[TRY IT]:
Repeat verbatim only the lines from the opening of the material below through the one that contains "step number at".

──────── DATASET EXTRACT

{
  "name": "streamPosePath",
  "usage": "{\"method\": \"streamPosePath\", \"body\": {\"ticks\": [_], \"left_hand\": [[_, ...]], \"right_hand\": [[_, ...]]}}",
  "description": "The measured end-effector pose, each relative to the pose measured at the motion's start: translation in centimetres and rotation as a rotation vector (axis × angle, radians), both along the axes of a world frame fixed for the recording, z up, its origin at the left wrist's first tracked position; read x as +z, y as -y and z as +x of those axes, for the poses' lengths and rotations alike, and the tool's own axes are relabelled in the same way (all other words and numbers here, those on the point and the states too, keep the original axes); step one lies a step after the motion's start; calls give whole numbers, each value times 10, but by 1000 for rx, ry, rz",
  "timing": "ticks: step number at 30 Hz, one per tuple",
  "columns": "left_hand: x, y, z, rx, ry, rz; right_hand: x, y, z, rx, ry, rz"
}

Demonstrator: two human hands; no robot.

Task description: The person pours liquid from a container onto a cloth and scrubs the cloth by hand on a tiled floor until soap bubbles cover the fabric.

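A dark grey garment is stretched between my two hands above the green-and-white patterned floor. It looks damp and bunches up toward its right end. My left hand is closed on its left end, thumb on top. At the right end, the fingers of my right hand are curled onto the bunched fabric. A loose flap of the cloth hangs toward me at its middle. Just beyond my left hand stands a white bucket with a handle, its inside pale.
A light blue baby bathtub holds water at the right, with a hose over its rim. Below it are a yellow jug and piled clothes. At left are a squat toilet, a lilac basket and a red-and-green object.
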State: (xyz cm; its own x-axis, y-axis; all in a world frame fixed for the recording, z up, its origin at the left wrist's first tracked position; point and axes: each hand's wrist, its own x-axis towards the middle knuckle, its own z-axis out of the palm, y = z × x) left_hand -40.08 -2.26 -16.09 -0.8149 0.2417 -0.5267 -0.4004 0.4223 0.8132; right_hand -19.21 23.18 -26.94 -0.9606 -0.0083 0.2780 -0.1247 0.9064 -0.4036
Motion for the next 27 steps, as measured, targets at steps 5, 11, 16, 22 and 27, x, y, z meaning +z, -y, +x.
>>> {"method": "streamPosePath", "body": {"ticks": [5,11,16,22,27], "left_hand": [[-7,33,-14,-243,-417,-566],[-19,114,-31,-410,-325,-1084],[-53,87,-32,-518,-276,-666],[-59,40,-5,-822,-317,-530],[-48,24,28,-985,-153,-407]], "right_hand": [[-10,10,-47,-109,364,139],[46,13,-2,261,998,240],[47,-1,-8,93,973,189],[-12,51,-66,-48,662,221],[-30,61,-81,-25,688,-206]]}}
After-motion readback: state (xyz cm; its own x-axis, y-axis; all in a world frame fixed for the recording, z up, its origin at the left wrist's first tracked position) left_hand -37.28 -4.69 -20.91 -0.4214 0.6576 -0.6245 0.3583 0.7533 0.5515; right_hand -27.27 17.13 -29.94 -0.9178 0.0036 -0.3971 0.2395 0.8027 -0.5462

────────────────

[EXERCISE ANSWER]:
{
  "name": "streamPosePath",
  "usage": "{\"method\": \"streamPosePath\", \"body\": {\"ticks\": [_], \"left_hand\": [[_, ...]], \"right_hand\": [[_, ...]]}}",
  "description": "The measured end-effector pose, each relative to the pose measured at the motion's start: translation in centimetres and rotation as a rotation vector (axis × angle, radians), both along the axes of a world frame fixed for the recording, z up, its origin at the left wrist's first tracked position; read x as +z, y as -y and z as +x of those axes, for the poses' lengths and rotations alike, and the tool's own axes are relabelled in the same way (all other words and numbers here, those on the point and the states too, keep the original axes); step one lies a step after the motion's start; calls give whole numbers, each value times 10, but by 1000 for rx, ry, rz",
  "timing": "ticks: step number at 30 Hz, one per tuple",

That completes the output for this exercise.